Jonah Lomu, rugby’s first global superstar, died unexpectedly at the age of 40 on 18 November.

The casket of New Zealand All Blacks rugby legend Jonah Lomu is carried onto New Zealand’s home of rugby, Eden Park, for a memorial service in Auckland on 30 November, 2015. Picture: AFP.

AUCKLAND - Six simple words eloquently summed up the impact Jonah Lomu had on rugby union when New Zealand paid its final respects to the former All Blacks winger on Monday.

"Too big, too fast, too much," Lomu's high school coach Chris Grinter told the thousands of people who had flocked to Eden Park for a public memorial service.

Lomu, rugby's first global superstar, died unexpectedly at the age of 40 on 18 November. He had been suffering from a kidney disease for 20 years and was awaiting a second transplant.

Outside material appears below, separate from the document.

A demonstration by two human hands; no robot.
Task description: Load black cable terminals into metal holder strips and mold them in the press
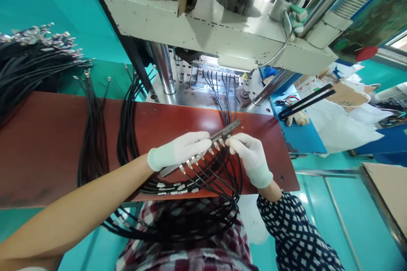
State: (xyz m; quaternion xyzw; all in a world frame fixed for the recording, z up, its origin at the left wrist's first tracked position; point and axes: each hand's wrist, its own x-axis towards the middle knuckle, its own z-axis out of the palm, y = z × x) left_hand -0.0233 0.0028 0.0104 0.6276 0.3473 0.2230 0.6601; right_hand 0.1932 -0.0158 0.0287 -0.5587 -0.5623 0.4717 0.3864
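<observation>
A narrow metal bar point(233, 126) lies slantwise near the front of the red-brown board, with several silver cable connectors point(216, 145) set along its lower edge. My left hand point(190, 146), in a white glove, lies flat over the middle of the bar, its fingers stretched toward the right. At the bar's right end my right hand point(249, 154), also gloved, pinches a connector at the end of a black cable. Black cables point(203, 180) run from the connectors down in a loop over the board's front edge.
Behind the board point(47, 144) stands a press, its metal fixture point(203, 80) holding several cable ends. Cable bundles point(93, 135) lie at the left. A blue side table point(310, 135) at the right bears a glove and black strips.
</observation>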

The service at the ground where the hulking winger once thundered down the touchlines was the last chance for his compatriots to publicly mourn his death and celebrate his life.

He will be buried after a private funeral service later this week.

Lomu's casket was carried to a specially built stage by former team mates, including All Blacks Michael Jones, Frank Bunce and Jerome Kaino.

Many of the speakers at the service referred not only to Lomu's abilities on the field but also to what he did off it by making time for autograph hunters and bringing hope to sick children through hospital visits.

Several remarked on his impact as a role model for children in South Auckland, which has a high proportion of Pacific Island families who related to Lomu, who was of Tongan heritage.

One such tribute was a song performed by a group of students from Favona Primary School in Mangere, which Lomu attended.

"You showed us to follow our dreams, never give up and follow our dreams," they sang.

The service, which was broadcast on both main free-to-air television channels in New Zealand, also included musical interludes from South Auckland artists.

Former All Blacks team mate Eric Rush brought an element of humour to the proceedings.

Rush repeated tales of an aversion to training and a voracious appetite that brought Lomu into conflict with the strict nutritional edicts of his professional coaches.

"It was a love-hate relationship. I loved training, he loved the Manukau city food court," Rush said.

"You didn't tell Jonah to do anything, but if you asked him, he'd run through a brick wall for you."

World Rugby's French chairman Bernard Lapasset said Lomu was "a giant" of the game, while former All Blacks coach John Hart said the world never saw Lomu at his best due to his illness.

"It is frightening to consider what he could have achieved on the field if he had not played his entire career with a massive medical handbrake," said Hart.

"You were a freak on the field and ... to the world you will be remembered as the All Black who made number 11 his own."